Task item: Return the data exactly, with all pictures removed.

Dataset items
[Start of section]

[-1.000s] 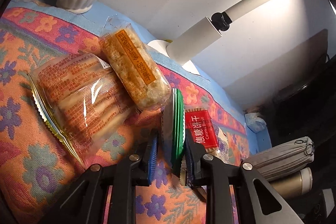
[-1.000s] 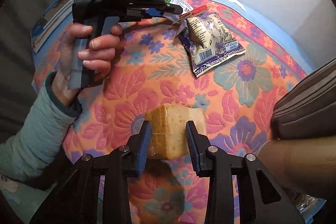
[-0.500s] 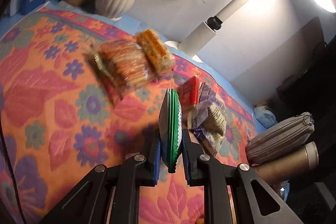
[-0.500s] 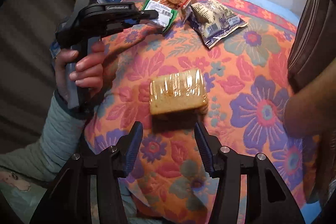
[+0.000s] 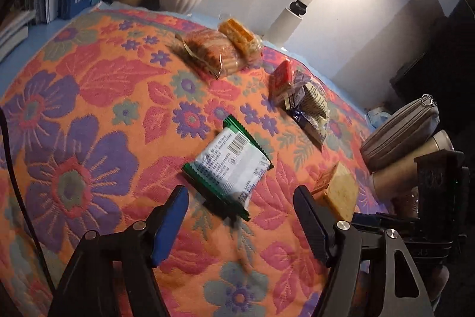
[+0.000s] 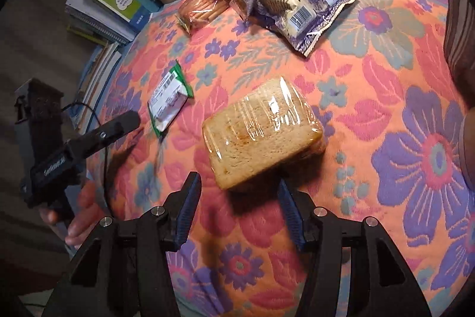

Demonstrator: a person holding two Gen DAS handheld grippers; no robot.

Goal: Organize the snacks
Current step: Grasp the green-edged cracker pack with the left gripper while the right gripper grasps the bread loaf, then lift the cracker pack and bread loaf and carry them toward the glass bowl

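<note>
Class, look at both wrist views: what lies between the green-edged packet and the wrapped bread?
Only bare floral cloth separates the green-edged packet from the wrapped bread, clearest in the right wrist view.

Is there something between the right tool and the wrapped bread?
Nothing visible. The right tool is open, and the bread lies just ahead of its fingertips on bare cloth. The green packet lies off to the left.
</note>
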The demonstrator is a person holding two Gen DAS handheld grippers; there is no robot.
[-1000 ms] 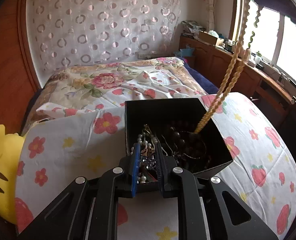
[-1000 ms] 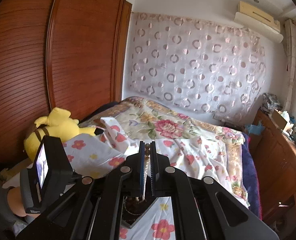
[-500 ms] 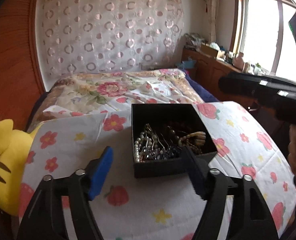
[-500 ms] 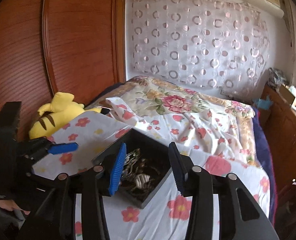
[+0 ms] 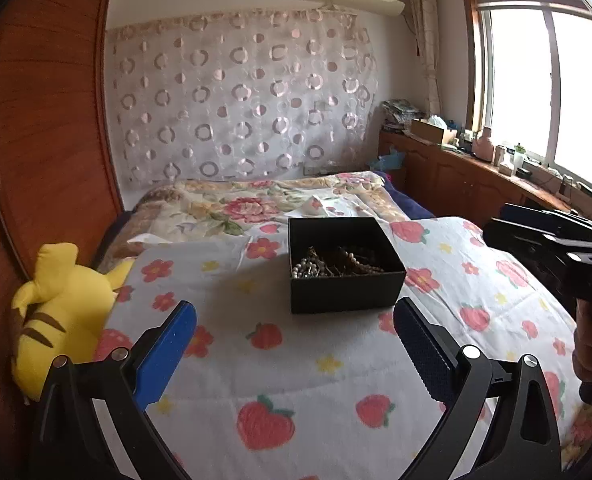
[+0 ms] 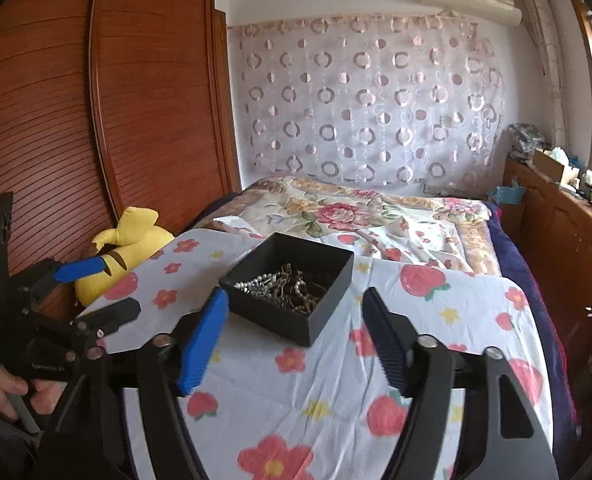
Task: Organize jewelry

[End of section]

Task solution:
[-1.000s] 
[-1.000s] 
[-0.500s] 
[-0.500s] 
[+0.000s] 
[+0.000s] 

Demonstrator: a person holding two Gen DAS handheld grippers; no robot.

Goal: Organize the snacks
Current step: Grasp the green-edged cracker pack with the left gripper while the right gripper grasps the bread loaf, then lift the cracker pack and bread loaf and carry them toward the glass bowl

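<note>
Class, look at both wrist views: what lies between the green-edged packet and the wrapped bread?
Only bare floral cloth separates the green-edged packet from the wrapped bread, clearest in the right wrist view.

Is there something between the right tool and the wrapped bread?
Nothing visible. The right tool is open, and the bread lies just ahead of its fingertips on bare cloth. The green packet lies off to the left.
</note>
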The demonstrator is a person holding two Gen DAS handheld grippers; there is no robot.
[-1000 ms] 
[-1000 ms] 
[-500 ms] 
[-500 ms] 
[+0 ms] 
[+0 ms] 
Task: Organize jewelry

No further answer is expected.